Le médecin-conseil a émis un avis favorable à la rechute le 19 mai 2021. Il n’y a aucun grief recevable sur le document support de l’avis du médecin-conseil. Il ne s’agit nullement d’un document que la caisse s’est constituée à elle-même, mais bien de l’avis du médecin-conseil. L’employeur ne verse aux débats aucun élément de nature à remettre en cause la sincérité de ce document.
Comme le fait à juste titre remarquer l’employeur, la rechute lui a été notifiée par courrier du 28 mai 2021 avant que ne lui soit informé du taux d’IPP.
Néanmoins, il ne peut être reproché à la caisse aucun manquement au principe du contradictoire. Elle a bien notifié l’accusé de réception du certificat médical de rechute à la société [10] et l’a informée qu’elle disposait de 10 jours francs à partir de la réception de ce certificat médical pour présenter des observations motivées, ce qu’elle n’a pas fait. À cette occasion, la société pouvait assurément attirer l’attention de la caisse sur l’existence d’une rechute, alors qu’elle n’avait pas connaissance de la consolidation ou de la guérison de l’état de santé de sa salariée, et demander des explications. Elle n’en a rien fait. En tout état de cause, il ne peut être reproché aucun manquement de la caisse à ce sujet. Elle s’est parfaitement conformée aux dispositions précitées de l’article R. 441 ' 16 du code de la sécurité sociale. De même, aucun texte ne prévoit la notification à l’employeur de l’avis du médecin-conseil. En ne formulant aucune réserve motivée, l’employeur s’est privé de la possibilité que le médecin-conseil adresse un questionnaire médical à la victime.
Enfin, par courrier en date du 30 juin 2021, la caisse a informé l’employeur de l’avis favorable du médecin-conseil sur l’imputabilité à la maladie professionnelle du 20 juillet 2018 de la rechute du 19 mai 2021. Elle lui a donc notifié une décision de prise en charge avec information sur les délais de recours devant la commission médicale de recours amiable qui a bien été saisie par l’employeur.
Il résulte de l’ensemble de ces éléments qu’aucun des moyens soulevés par l’employeur ne peut être accueillis favorablement.
Le jugement est donc confirmé en toutes ses dispositions.
La société [5] est condamnée au paiement des dépens d’appel.

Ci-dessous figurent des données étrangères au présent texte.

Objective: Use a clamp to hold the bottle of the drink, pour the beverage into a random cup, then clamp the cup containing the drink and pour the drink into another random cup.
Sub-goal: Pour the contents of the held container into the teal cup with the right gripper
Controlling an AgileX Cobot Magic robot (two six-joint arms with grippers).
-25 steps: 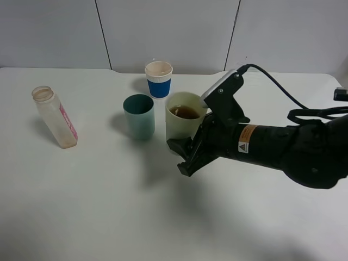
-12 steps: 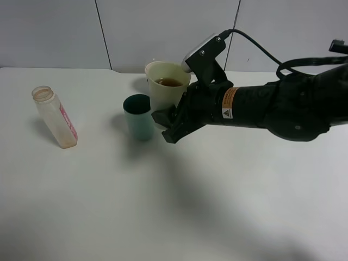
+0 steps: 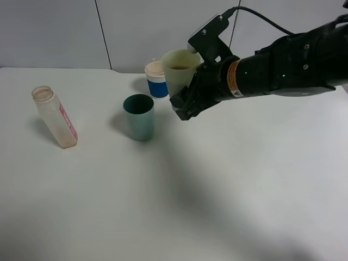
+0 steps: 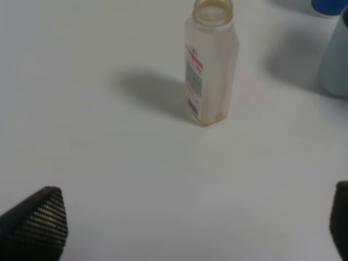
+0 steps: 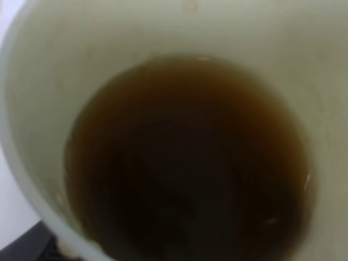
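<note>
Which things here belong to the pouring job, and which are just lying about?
In the job: bottle; yellow-green cup with tea; teal cup.
Lying about: blue-sleeved paper cup.

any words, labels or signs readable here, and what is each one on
Small clear plastic bottle: pink-red label with print, too blurred to read.
Black right arm: orange sticker with a warning triangle, words too small to read.
No other text visible.
</note>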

La demande qu’elle a présentée sur le fondement des dispositions de l’article 700 du code de procédure civile est rejetée.
PAR CES MOTIFS
La cour, statuant publiquement par arrêt contradictoire mis à disposition au greffe:
Confirme le jugement en toutes ses dispositions ;
Y ajoutant ;
Rejette la demande présentée par la SAS [5] venant aux droits de la SAS [10] sur le fondement des dispositions de l’article 700 du code de procédure civile ;
Condamne la SAS [5] venant aux droits de la SAS [10] aux dépens d’appel.